A lot of franchises just end up as soulless real-estate/marketing plays that siphon money out of local economies and compete on axis other than actual value/quality.


That's a great way to go out of business. Just make a profit driven companies don't invest in the companies future.

Starbucks had a vision now it looks to maximize short term profits while playing a real estate game.


Sounds like they need to split up the brand. Customers need to have a consistent experience across locations


Let’s segment this market!

“Starbucks Deluxe” for the golfers and yacht owners.

“Starbucks Influencer,” with pink cups and led rings at every table.

“Starbucks Classic” for the retired and confused.

And of course, “Starbucks Homeless” to capture the downtown vibe.


I think they are doing this already, I was in NYC a few months ago and saw a “Starbucks Reserve”


The Reserve stores are absolutely fantastic (and twice the price.) The Seattle location was the first one I had ever been to. Sadly it seemed to me like they stopped growing the concept... the one in Palm Springs is really just an ordinary Starbucks despite being branded as a Reserve, and they pulled the plug on an intended opening in Boston a few years back.


Those have been around for a decade or so, I remember going to one in Shenzhen ~7 years ago.


Was the minimum size 24 ounces?


In the same vein, aren't there also McDonald's McCafe's too? Some friends have told me the coffee ain't too bad, actually.

[oops, sorry, this should have been under the thread about Starbucks Reserve]


do they? when i want to work, ill go to the big one. if im late for work and feel like coffee, the takeaway one is quicker and less chaotic without the tourists/campers/families

im not usually one to defend a company, and i dont know what's best for starbucks the company and brand. but what i see isn't necessarily or obviously bad


I don't have a problem with profit motive at all, but I think it's completely valid to point out situations where it's taken to an extreme that destroys the brand or puts it in a vulnerable position, which is arguably being done to Starbucks in my opinion.


"They literally have a legal duty to do so. "

Their only legal duty is to conduct lawful business.


Some of them do have community rooms you can reserve or take a Zoom meeting in.


I thought people stopped going to Starbucks


No one goes there anymore, it's too busy.

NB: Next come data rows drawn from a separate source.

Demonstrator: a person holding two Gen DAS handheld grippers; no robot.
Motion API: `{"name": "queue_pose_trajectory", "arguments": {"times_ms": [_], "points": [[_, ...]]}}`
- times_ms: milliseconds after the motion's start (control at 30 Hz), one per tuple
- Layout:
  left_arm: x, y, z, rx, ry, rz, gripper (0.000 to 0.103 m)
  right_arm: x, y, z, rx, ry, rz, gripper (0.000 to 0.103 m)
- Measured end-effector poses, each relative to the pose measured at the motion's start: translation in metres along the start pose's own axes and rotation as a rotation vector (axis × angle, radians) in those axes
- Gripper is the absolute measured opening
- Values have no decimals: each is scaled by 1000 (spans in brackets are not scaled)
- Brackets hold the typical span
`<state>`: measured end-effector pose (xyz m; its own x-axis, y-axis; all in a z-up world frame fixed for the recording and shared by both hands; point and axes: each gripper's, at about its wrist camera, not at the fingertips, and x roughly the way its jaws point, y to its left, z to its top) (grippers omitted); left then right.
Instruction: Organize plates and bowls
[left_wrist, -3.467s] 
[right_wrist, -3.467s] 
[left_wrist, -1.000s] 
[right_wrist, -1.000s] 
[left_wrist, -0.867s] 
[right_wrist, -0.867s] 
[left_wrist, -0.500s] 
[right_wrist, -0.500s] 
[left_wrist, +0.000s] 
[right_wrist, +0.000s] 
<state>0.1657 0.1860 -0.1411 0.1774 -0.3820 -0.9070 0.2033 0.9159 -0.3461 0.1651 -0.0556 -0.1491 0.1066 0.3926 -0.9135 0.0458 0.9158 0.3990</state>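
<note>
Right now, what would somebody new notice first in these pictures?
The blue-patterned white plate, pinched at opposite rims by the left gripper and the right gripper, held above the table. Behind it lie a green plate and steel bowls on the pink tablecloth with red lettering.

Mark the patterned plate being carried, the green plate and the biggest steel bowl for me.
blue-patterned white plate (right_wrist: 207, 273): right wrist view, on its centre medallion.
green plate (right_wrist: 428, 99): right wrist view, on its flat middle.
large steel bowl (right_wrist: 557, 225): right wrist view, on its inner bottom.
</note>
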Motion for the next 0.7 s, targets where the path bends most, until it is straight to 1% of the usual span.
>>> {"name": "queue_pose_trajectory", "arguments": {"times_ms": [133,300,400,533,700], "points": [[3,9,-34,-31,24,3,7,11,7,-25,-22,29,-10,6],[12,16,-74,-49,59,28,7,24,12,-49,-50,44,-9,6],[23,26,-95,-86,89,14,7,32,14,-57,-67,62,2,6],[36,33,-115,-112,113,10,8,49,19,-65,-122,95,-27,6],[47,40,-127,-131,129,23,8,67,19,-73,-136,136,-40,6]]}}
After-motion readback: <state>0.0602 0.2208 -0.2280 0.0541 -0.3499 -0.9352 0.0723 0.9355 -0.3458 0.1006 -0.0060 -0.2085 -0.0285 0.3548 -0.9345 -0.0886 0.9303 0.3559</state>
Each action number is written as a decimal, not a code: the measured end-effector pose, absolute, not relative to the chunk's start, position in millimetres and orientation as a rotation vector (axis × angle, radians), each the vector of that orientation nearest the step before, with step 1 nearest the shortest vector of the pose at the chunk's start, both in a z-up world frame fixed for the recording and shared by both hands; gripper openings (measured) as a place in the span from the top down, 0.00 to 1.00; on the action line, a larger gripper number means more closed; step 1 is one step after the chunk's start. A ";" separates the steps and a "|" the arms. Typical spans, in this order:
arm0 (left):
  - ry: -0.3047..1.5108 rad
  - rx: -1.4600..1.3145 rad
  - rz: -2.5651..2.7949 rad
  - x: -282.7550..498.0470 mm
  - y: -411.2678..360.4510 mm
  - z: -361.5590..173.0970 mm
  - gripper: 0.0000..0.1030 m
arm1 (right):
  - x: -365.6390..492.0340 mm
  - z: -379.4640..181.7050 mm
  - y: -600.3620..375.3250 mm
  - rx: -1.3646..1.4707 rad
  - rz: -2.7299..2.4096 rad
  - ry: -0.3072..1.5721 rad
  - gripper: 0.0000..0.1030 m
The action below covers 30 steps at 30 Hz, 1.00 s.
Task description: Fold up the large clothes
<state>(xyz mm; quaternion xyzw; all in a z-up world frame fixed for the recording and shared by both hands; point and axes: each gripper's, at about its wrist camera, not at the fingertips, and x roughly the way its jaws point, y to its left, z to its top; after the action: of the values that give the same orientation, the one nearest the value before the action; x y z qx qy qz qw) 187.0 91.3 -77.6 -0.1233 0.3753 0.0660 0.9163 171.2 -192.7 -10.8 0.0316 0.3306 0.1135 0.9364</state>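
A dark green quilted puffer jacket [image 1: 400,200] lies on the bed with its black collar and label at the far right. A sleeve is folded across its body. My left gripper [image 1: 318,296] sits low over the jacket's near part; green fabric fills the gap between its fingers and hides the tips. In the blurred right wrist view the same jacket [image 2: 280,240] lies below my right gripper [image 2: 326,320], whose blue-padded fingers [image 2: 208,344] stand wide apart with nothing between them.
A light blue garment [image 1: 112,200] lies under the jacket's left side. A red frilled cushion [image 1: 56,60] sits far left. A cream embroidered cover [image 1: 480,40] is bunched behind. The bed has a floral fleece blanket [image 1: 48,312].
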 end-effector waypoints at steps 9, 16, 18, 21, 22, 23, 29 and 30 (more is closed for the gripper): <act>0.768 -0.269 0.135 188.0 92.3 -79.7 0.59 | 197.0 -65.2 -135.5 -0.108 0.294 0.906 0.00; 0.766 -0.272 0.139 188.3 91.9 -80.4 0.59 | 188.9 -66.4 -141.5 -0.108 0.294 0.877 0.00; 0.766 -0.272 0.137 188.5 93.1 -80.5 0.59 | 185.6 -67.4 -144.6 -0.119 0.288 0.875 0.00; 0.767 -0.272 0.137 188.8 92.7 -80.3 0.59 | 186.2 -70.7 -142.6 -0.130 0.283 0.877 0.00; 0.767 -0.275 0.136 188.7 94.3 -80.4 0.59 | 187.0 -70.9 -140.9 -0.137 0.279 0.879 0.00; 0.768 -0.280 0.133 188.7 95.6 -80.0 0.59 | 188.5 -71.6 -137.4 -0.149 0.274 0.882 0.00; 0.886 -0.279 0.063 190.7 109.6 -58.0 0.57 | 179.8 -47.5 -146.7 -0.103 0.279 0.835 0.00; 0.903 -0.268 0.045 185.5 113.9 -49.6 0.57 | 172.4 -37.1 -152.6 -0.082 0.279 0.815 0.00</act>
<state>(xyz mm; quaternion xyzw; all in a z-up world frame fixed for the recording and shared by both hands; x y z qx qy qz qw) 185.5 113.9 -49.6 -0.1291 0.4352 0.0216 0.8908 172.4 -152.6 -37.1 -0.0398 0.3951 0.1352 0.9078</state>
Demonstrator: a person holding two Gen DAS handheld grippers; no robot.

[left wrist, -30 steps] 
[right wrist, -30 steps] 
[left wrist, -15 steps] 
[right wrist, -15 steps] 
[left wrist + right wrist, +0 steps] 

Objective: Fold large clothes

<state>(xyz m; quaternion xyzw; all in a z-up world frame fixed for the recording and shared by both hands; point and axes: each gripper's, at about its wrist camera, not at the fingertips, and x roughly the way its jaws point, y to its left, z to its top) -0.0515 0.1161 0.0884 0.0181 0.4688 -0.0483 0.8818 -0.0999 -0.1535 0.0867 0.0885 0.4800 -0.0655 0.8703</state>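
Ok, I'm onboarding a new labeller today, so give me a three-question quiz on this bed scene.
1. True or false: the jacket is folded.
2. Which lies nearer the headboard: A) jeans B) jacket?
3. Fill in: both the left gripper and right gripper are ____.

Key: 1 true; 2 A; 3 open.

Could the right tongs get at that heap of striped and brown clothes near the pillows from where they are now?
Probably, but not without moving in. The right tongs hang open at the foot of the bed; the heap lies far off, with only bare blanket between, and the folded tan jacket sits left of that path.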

Some of the starbucks clientele have some interesting behaviors. There is a drive thru/walkup location where the drive through line pours out into the street as people park, walk up, get their order (perhaps a mobile order), leave, drive away, while the drive thru people scarcely moved forward in line. The drivers just sit there in line with their phone 1 foot from the face and inch forward on periphery vision alone. The entire ritual must be deeply habituated at this point, tick tok coupled with a stimulant. They probably have no idea how much time has actually passed.


My experience at the Starbucks at the Bellagio a few weeks ago tells me your assumption may be incorrect.


Your demographic may have stopped going there but Starbucks is still intact as a company.